> What you will do
When the data below is printed, every line must match exactly and the images must be absent.
== Segment start ==
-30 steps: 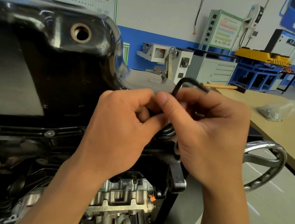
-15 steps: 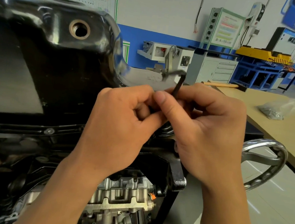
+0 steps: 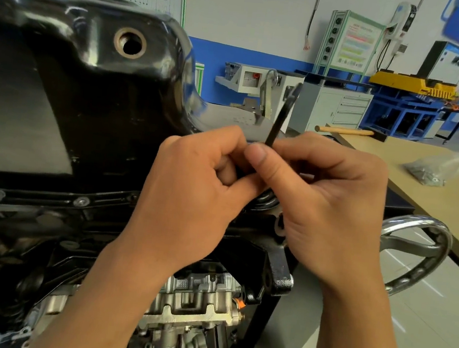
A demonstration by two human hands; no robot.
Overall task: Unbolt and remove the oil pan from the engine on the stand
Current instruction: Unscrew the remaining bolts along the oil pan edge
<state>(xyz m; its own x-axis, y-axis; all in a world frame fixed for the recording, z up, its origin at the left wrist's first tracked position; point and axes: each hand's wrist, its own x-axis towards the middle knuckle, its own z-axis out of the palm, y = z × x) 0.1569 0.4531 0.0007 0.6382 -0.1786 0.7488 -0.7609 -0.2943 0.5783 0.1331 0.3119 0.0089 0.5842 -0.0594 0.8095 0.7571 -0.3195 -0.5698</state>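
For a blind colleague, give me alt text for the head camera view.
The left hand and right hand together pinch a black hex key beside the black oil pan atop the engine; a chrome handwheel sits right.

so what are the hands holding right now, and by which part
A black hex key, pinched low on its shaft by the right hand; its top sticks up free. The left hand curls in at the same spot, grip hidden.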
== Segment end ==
> Exercise solution
-30 steps: 
-15 steps: 
+0 steps: 
A demonstration by two human hands; no robot.
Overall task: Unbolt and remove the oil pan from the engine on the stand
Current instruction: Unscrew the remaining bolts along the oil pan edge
<state>(xyz m; its own x-axis, y-axis; all in a world frame fixed for the recording, z up, its origin at the left wrist's first tracked position; point and axes: each hand's wrist, its own x-axis towards the middle knuckle, its own z-axis out of the palm, y = z × x) 0.1569 0.4531 0.0007 0.6382 -0.1786 0.7488 -0.7609 -0.2943 0.5783 0.1331 0.3119 0.0089 0.5842 -0.0594 0.8095 0.7571 -0.3195 -0.5698</state>
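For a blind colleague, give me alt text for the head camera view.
The left hand and right hand together pinch a black hex key beside the black oil pan atop the engine; a chrome handwheel sits right.

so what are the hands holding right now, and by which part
A black hex key, pinched low on its shaft by the right hand; its top sticks up free. The left hand curls in at the same spot, grip hidden.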

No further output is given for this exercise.